ECLI:NL:RBSGR:2009:BL6820
Rechtbank 's-Gravenhage
- Eerste aanleg - enkelvoudig
- Rechtspraak.nl
Besluit over de status van een groenvoorziening als onroerende aanhorigheid in een huurcontract
In deze zaak heeft de kantonrechter van de Rechtbank 's-Gravenhage op 23 december 2009 uitspraak gedaan in een geschil tussen de stichting Woonstichting KBV en een huurder, aangeduid als [gedaagde]. De kern van het geschil betreft de status van een groenvoorziening rondom een flatgebouw, dat door de huurder wordt gehuurd. KBV stelt dat deze groenvoorziening als een besloten groenvoorziening moet worden beschouwd, waarvan de huurder en andere bewoners het exclusieve genot hebben. De huurder betwist dit en stelt dat de groenvoorziening openbaar is, waardoor hij geen onderhoudskosten zou hoeven te betalen.

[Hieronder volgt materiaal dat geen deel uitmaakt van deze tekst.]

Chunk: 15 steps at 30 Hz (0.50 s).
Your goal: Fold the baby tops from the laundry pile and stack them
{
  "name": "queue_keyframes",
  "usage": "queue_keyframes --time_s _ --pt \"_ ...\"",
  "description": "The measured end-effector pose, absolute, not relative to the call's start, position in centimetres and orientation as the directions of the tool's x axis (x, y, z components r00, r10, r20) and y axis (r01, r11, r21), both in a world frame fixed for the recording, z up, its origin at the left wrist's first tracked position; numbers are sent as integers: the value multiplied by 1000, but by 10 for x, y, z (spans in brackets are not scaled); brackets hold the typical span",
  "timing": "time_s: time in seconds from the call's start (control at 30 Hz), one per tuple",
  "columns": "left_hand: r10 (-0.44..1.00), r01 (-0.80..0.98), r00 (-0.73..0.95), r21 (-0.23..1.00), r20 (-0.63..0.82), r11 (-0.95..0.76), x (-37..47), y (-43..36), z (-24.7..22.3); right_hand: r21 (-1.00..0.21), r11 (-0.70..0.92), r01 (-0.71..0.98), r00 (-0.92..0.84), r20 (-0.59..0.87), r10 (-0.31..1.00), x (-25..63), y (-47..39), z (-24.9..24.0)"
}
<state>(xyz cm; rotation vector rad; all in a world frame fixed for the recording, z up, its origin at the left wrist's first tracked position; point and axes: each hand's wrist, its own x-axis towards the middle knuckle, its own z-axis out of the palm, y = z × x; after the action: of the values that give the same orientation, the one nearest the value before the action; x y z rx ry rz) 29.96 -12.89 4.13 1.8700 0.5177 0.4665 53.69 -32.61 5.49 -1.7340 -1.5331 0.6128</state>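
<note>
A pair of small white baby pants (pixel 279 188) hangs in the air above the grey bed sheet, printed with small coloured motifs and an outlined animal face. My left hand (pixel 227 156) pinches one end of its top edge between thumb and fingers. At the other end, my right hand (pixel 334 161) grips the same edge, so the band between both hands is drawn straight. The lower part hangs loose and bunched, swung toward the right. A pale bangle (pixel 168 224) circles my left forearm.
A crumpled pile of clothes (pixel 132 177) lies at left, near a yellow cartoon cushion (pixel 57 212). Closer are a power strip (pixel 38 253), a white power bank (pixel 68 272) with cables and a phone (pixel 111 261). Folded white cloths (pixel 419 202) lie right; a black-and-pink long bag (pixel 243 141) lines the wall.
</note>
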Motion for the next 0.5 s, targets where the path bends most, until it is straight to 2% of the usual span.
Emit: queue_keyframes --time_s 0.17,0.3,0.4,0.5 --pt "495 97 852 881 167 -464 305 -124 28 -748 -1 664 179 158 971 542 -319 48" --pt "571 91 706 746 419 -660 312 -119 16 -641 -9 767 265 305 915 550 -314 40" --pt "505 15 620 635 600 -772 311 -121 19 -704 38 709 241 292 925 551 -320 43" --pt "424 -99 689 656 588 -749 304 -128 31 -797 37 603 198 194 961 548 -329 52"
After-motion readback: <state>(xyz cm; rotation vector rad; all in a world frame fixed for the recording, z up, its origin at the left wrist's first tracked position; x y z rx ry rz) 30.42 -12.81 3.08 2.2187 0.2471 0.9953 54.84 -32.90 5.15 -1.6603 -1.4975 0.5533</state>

De kantonrechter heeft vastgesteld dat de groenvoorziening eigendom is van KBV en dat de huurder op basis van de huurovereenkomst recht heeft op medegebruik van deze groenvoorziening. De rechter heeft geconstateerd dat de groenvoorziening grotendeels omgeven is door dicht struikgewas, wat de toegankelijkheid voor het publiek beperkt. Dit, in combinatie met de door KBV geplaatste bordjes en voethekjes, wijst erop dat de groenvoorziening niet bedoeld is voor algemeen publiek gebruik, maar voor de bewoners van het complex.
De kantonrechter heeft geoordeeld dat de groenvoorziening als onroerende aanhorigheid moet worden beschouwd, zoals bedoeld in artikel 7:233 BW. Dit betekent dat de huurder het genot van de groenvoorziening ontleent aan de huurovereenkomst en dat de kosten voor het onderhoud via de servicekosten aan de huurder in rekening mogen worden gebracht. De rechter heeft de vordering van KBV toegewezen en de proceskosten gecompenseerd, waarbij iedere partij de eigen kosten draagt.